31/10/2009
Ano 12 - Número 656


 

ENÉAS ATHANÁZIO
ARQUIVO

 

Enéas Athanázio




ARCAZ DE UM BARRIGA-VERDE



 

MÚLTIPLO E OPEROSO

Recordo aqui uma figura múltipla e realizadora que se destacou em nosso mundo cultural e deixou marcas positivas. Trata-se de José (Arthur) Boiteux (1865/1934), professor, escritor, jornalista, historiador, deputado (estadual e federal), secretário de Estado e magistrado, tendo chegado ao posto de Desembargador. Acompanhou o governador Adolfo Konder, como representante do Poder Judiciário, na célebre “bandeira” que ele empreendeu pelo Oeste do Estado, numa demonstração ostensiva de posse e para estabelecer contato direto da autoridade com o povo da região. Essa marcha, repleta de curiosos incidentes, foi muito bem descrita por Othon D’Eça, também participante, em seu livro “...Aos espanhóis confinantes!”, que tive a satisfação de prefaciar para a edição da Fundação Catarinense de Cultura. Um dos bons momentos do livro é justamente aquele em que Boiteux, encarregado das despedidas, discursa montado num burro preto, calçando botas que lhe vão aos joelhos e coberto por um largo chapéu, para os ressabiados moradores de um lugarejo ermo, em linguagem castiça e voz eloqüente ecoando por morros e matos.

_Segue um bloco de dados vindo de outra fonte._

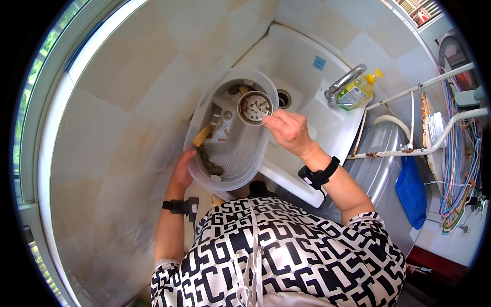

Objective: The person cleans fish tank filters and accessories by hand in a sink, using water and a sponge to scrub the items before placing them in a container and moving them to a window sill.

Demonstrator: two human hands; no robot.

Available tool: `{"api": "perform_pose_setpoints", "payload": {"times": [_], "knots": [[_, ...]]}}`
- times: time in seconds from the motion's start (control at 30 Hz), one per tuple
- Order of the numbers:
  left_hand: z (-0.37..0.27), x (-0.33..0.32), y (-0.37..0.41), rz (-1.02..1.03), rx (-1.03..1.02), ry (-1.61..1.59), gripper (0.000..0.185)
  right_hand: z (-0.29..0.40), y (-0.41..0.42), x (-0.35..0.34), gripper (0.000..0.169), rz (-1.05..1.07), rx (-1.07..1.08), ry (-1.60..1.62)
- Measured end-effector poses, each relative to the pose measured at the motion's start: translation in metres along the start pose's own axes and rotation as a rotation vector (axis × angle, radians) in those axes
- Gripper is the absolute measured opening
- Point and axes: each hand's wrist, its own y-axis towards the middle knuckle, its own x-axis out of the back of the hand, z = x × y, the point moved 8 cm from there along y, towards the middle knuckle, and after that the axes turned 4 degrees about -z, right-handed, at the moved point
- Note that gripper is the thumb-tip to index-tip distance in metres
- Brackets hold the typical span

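Observation:
My right hand (288,129) pinches the rim of a small round metal dish (254,108), perhaps a sink strainer, with dark wet scraps on its bottom. The dish is over the right part of a translucent plastic tub (241,185) with a perforated floor (241,147). My left hand (184,169) grips the tub's rim at the near left. Inside the tub, a yellow piece (202,136), perhaps a sponge or peel, leans against the left wall. Dark wet scraps (210,165) lie below it, and more clumps sit at the far end. What supports the tub is hidden.
A white sink (297,53) with an open drain (283,98) lies beyond and right of the tub. On its right edge stand a chrome faucet (343,86) and a yellow soap bottle (357,92). A rusty white rack (399,153) with a blue cloth (411,193) is further right.

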Motion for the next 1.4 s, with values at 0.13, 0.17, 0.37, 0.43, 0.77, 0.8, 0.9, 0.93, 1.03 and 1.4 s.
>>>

Boiteux muito se empenhou para reativar o Instituto Histórico e Geográfico de Santa Catarina e foi um dos fundadores da Academia Catarinense de Letras, integrando a chamada “Geração da Academia”. Fundou ainda o Instituo Politécnico, embrião do ensino superior catarinense.

Produziu inúmeros trabalhos jurídicos, históricos e jornalísticos, além de conferências e discursos. E obras ficcionais, estas as mais duradouras.


A FACULDADE DE DIREITO


Entre as realizações de Boiteux avulta a criação da Faculdade de Direito de Santa Catarina, o primeiro curso jurídico catarinense, da qual foi inspirador e fundador, hoje integrada à UFSC com o esdrúxulo nome de Centro de Ciências Jurídicas. A Faculdade nasceu em 11 de fevereiro de 1932, razão pela qual seu Centro Acadêmico tem esse nome. Este ano assinala seu 75º. aniversário, comemorado pela Assembléia Legislativa, em sessão solene, no mês de fevereiro. Durante muito tempo ela manteve o “Prêmio Des. José Arthur Boiteux”, que tive a satisfação de receber por ocasião de minha formatura. Diante do prédio da Faculdade, à rua Esteves Júnior, havia um busto em homenagem ao fundador, cujo destino desconheço porque parece que foi retirado.


FORTUNA CRÍTICA


Apesar de sua importância no panorama cultural de uma época e como homem público em nosso Estado, José Boiteux tem merecido reduzidas manifestações críticas e escassos informes biográficos. Pelo que me consta, jamais encontrou um biógrafo que o retratasse de corpo inteiro e os dados sobre sua vida publicados em alguns livros são desencontrados e lacônicos. A “Enciclopédia da Literatura Brasileira”, de Afrânio Coutinho e J. Galante de Sousa, dedica-lhe umas poucas linhas; o “Dicionário Literário Brasileiro”, de Raimundo de Menezes, vai na mesma trilha; a “Enciclopédia Brasileira Globo”, tão rica em assuntos nacionais, nem sequer o menciona. Sua precária sobrevivência na memória literária se deve aos pesquisadores e historiadores locais, como Lauro Junkes, Iaponan Soares e Celestino Sachet, em especial a este último. A Fundação José Boiteux, de Florianópolis, não mede esforços para manter viva a memória de seu patrono. A obra de Boiteux, em livros, está esgotada de longa data e colocar a mão em alguma delas é tarefa deveras difícil. Creio que não existe até hoje um levantamento completo de sua produção, incluindo o que foi publicado na imprensa.


O CONTISTA


Meu amigo José Roberto Rodrigues, jornalista e poeta, brindou-me há tempos com um pequeno livro de Boiteux que é uma raridade entre obras catarinenses. Como estivesse bastante estragado, em vias de se desintegrar, mandei restaurá-lo e só então pude ler sem que se desmanchasse nas mãos. Trata-se de “Arcaz de um barriga-verde”, publicado em segunda edição pela Typ. da Livraria Moderna, de Florianópolis, em 1933. O exemplar foi oferecido por Henrique Boiteux à Biblioteca do Grupo Escolar David do Amaral, do Rio de Janeiro, em 7 de junho de 1942, estabelecimento hoje extinto, segundo fui informado. Dali, de déu-em-déu, depois de ter vagado por sebos e mãos desconhecidas, veio a ter comigo. Traz algumas anotações, à mão, feitas por leitor atento.(*)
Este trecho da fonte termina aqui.